Problem

Flat Images develops and manufactures large, state-of-the-art flat-panel television scre...

Flat Images develops and manufactures large, state-of-the-art flat-panel television screens that consumer electronic companies purchase and incorporate into a complete TV unit by adding the case, mounting brackets, tuner, amplifier, other electronics, and speakers. Flat Images has just introduced a new high-resolution, high-definition 60-inch screen. Flat Images is composed of two profit centers: Manufacturing and Marketing. Manufacturing produces sets that are sold internally to Marketing. Each profit center has the following cost structure:

Manufacturing

Marketing

Fixed cost (per month)

$300,000

$150,000

Variable cost per screen

$800

$200

Note that Marketing’s fixed cost of $150,000 and variable cost of $200 per screen do not contain any transfer price from Manufacturing. The numbers in the preceding table consist only of their own costs, not any costs transferred from the other department.

The selling price that Marketing receives for each 60-inch screen depends on the number of screens sold that month, according to the following table:

An equivalent way to express the price-quantity relation in the table is P = $9,000 - 20Q, where P = price and Q = quantity.

Quantity

Price

50

$8,000

75

7,500

100

7,000

125

6,500

150

6,000

175

5,500

200

5,000

225

4,500

250

4,000

275

3,500

Required:

a. Suppose that Manufacturing sets a transfer price for each screen at $4,800. How many screens will Marketing purchase to maximize Marketing’s profits (after Marketing pays Manufacturing $4,800 per screen) and how much profit will Marketing make?

b. At a transfer price of $4,800 per screen, and assuming Marketing buys the number of screens you calculated in part (a), how much profit is Manufacturing reporting?

c. At an internal transfer price of $4,800, and assuming Marketing purchases the number of screens you calculate in part (a), what is Flat Images’ profit?

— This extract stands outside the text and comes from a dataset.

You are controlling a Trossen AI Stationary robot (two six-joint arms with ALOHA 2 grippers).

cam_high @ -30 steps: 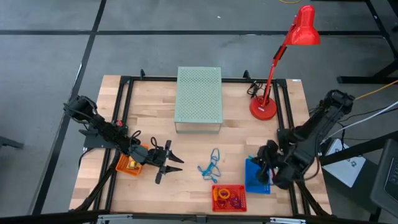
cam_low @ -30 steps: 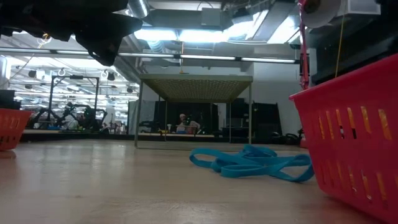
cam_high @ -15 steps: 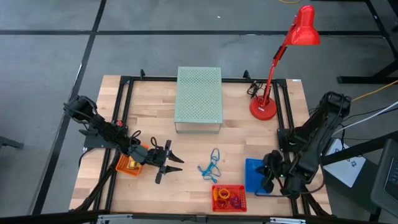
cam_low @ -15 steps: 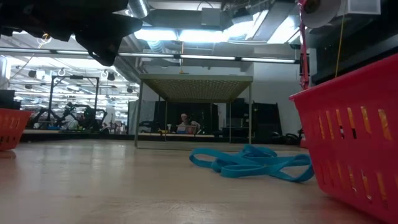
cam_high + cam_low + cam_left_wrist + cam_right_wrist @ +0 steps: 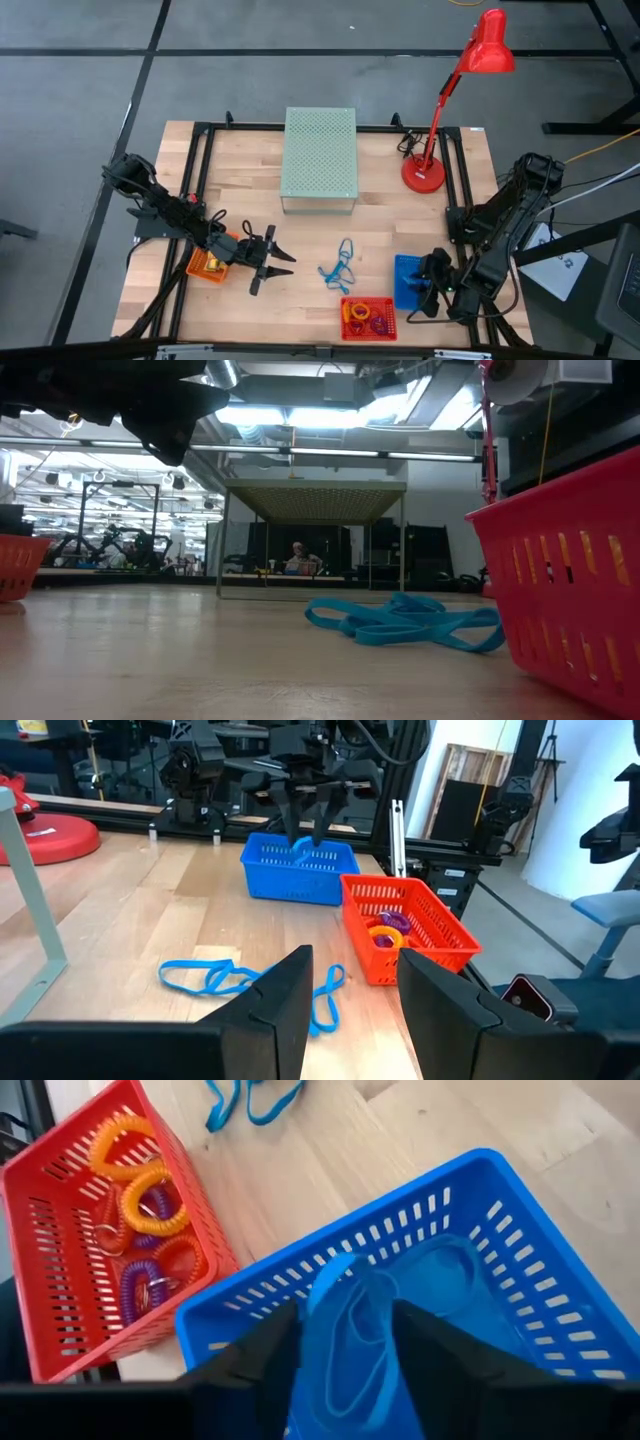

d. Given the cost structures of Manufacturing and Marketing, and the price-quantity relation given in the problem, how many 60-inch screens should Flat Image manufacture and sell to maximize firmwide profits?

e. If (c) and (d) are the same, explain why they are the same. If they are different, explain why they are different.

f. What transfer price should Flat Images set to maximize firmwide profits? (Give a quantitative number.)